Look at the graph 1, red line curves are combinations of consumption bundle consisting of clothing and hat which give the same utility for North Jakarta people. UNJFT means utility level of North Jakarta in free trade condition, while UNJFTA is utility level under Free Trade Agreement (FTA). Green line, NJ-T, is trade pattern between NJ and Tangerang under free trade (or in technical term we may call as production possibility frontier) while dark line is pattern between NJ and West Jakarta (WJ).


In this case, only Tangerang and WJ are the only hat producers and NJ is the only clothing producer ( I assume this). Under free trade, NJ will import hat from Tangerang since Tangerang is more efficient than WJ (from the graph we can see that Tangerang produces more hats than WJ).


Now, North Jakarta and West Jakarta agree on FTA but NJ still imposes tariff on hat from Tangerang. What happens then, North Jakarta is likely to import hat from West Jakarta, even though West Jakarta is not an efficient producer. Tariff on Tangerang shifts trade pattern between Tangerang and NJ, hence the NJ-T green line shifts and becomes NJ-T* blue dash line (means that tariff reduces demand for hat from Tangerang ).

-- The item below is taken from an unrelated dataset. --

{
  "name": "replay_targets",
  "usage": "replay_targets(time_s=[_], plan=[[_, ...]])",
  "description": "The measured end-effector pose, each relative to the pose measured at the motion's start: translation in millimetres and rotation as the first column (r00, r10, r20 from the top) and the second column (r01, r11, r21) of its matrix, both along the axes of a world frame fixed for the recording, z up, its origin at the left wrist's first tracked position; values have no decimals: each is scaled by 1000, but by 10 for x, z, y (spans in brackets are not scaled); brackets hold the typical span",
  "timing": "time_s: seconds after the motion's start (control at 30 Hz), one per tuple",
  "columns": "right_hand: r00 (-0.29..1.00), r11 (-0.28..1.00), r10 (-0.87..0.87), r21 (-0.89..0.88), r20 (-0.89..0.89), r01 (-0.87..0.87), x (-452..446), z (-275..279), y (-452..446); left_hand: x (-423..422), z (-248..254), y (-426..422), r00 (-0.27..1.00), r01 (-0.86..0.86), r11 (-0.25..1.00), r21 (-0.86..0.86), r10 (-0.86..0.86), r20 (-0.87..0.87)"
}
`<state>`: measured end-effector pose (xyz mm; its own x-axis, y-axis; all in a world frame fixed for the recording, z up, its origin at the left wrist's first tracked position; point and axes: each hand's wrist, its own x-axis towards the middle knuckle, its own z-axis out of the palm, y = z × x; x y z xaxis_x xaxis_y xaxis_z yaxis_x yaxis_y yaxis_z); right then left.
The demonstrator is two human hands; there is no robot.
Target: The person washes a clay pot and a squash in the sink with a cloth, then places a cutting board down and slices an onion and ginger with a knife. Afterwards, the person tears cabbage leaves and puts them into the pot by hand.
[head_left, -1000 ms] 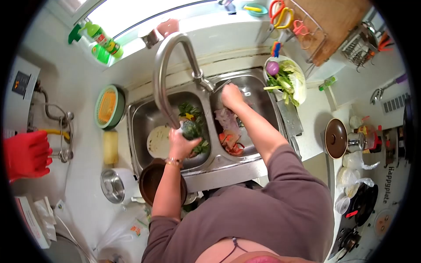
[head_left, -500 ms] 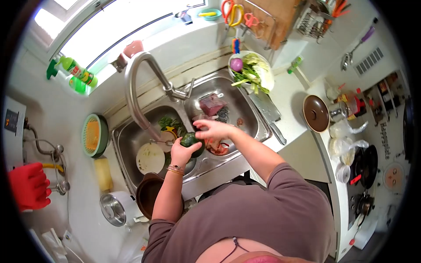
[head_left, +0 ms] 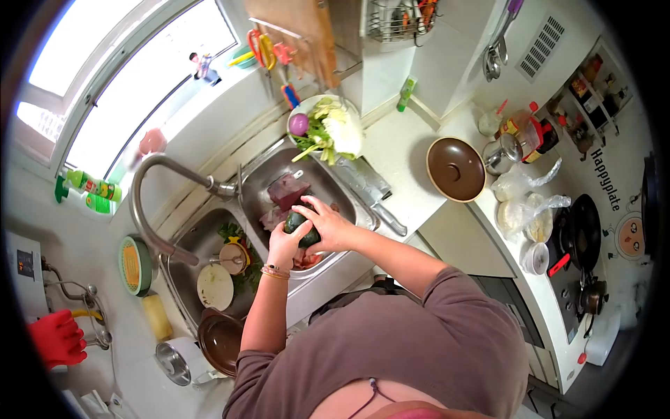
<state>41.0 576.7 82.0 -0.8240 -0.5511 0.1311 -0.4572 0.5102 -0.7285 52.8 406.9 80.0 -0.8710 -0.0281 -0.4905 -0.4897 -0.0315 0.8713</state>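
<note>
A dark green, rounded vegetable [head_left: 309,238], perhaps a small squash, is held between both hands over the right sink basin. My left hand [head_left: 282,246] grips it from the left, fingers closed around it. On its right and upper side, my right hand [head_left: 326,225] wraps over it, hiding much of its skin. Just beyond the hands lies a dark red block of meat [head_left: 287,190] in the basin. Paler pieces [head_left: 273,218] sit beside the meat, and orange-red scraps [head_left: 306,260] show under my right wrist.
The left basin holds a pale round board or plate [head_left: 215,287] and leafy greens [head_left: 246,279], with the faucet [head_left: 150,230] arching over. A cleaver [head_left: 368,183] lies right of the sink near a bowl of vegetables [head_left: 342,133]. A brown lid [head_left: 456,170] is farther right.
The view has swung to the right. Both hands and the green vegetable have shifted from near the divider to over the right basin. My right hand, earlier lifted off with spread fingers, now grips the vegetable.
</note>
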Motion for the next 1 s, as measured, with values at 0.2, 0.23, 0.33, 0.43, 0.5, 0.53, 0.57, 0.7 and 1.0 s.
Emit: replay_targets(time_s=[0.2, 0.23, 0.33, 0.43, 0.5, 0.53, 0.57, 0.7, 1.0], plan=[[636, 868, 133, -399, 760, 294, -418, -44, 1019, -91, 335, 851, 724, -8, 495, -869, -596, -346], [533, 898, 58, -278, 844, 342, -470, 14, 1137, -93, 387, 1006, 677, -30, 362, -932, -678, -285], [581, 921, 109, -303, 806, 247, -528, 210, 1499, -137, 370, 1315, 488, -163, 289, -943, -807, -332], [793, 933, 134, -345, 594, 100, -611, -54, 1728, -277, 198, 1504, 377, -312, 270, -911, -845, -380], [858, 916, -6, -342, 514, 211, -602, -138, 1835, -334, 196, 1627, 424, -250, 286, -925, -826, -371], [853, 871, -30, -405, 521, 278, -579, -183, 1864, -365, 227, 1706, 463, -188, 324, -927, -803, -375], [846, 818, -54, -463, 530, 342, -565, -225, 1893, -394, 250, 1774, 503, -126, 362, -923, -779, -374], [722, 660, -671, -310, 166, 684, -716, -502, 1828, -548, 251, 2049, 665, -53, 714, -699, -497, -558], [618, 605, -786, -202, -1, 770, -974, -824, 1733, -1176, -155, 3221, 717, 500, 692, -521, -668, -200]])
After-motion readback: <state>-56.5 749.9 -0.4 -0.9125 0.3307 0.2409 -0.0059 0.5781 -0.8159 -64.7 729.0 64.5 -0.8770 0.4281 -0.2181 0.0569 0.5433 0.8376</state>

This is what trade diversion means. FTA alters consumption from the more efficient producer to less efficient one. And it reduces possibility of producing more good. At the same time we can see clearly that utility level of North Jakarta is lower now under FTA compared to free trade (just rule of thumb, as utility curve is close to origin, it means that utility level decreases-that’s why I draw line crossing the origin) Then, we compare situation between FTA and condition when North Jakarta imposes tariff to both West Jakarta and Tangerang. How can we analyze this? When NJ levies tariff from both WJ and Tangerang, NJ still imports hat from Tangerang because, even there is tariff, Tangerang is still the most efficient producer of hats.

Look at blue dash line in T** (without any loss generality, I don’t draw a new line for WJ). It is trade pattern between NJ and Tangerang when NJ imposes tariff to both countries. Under T**, Tangerang produces more hat than condition under T* (under FTA) why? because WJ’s hat is also imposed tariff by NJ. Yet remember, under T**, Tangerang produces less than under free trade, namely, T.


Under tariff for both WJ and Tangerang, NJ imports hat from Tangerang (because Tangerang is still more efficient producer than WJ). Therefore utility level exists in intersection between blue dash line T** (tariff) and green line T (free trade). In other word, utility level under tariff coincides with utility level under free trade. You may surprise why utility level under tariff is the same as utility level under free trade. This may happen if tariff revenue is returned to this kind consumer by lump-sum method. What if tariff revenue is not returned to the consumer? Then utility level under tariff lies between free trade condition and FTA. Yet the point is still the same, utility level under FTA is lower than under tariff-to-all system (Most Favored Nations tariff) and absolutely far lower than free trade.